Your instructions: Print every line of the data word for word.

Dataset content:

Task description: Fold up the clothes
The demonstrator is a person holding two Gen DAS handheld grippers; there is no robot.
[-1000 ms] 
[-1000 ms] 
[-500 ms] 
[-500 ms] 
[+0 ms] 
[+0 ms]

Answer below:
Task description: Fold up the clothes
The demonstrator is a person holding two Gen DAS handheld grippers; there is no robot.
[-1000 ms] 
[-1000 ms] 
[-500 ms] 
[-500 ms] 
[+0 ms] 
[+0 ms]

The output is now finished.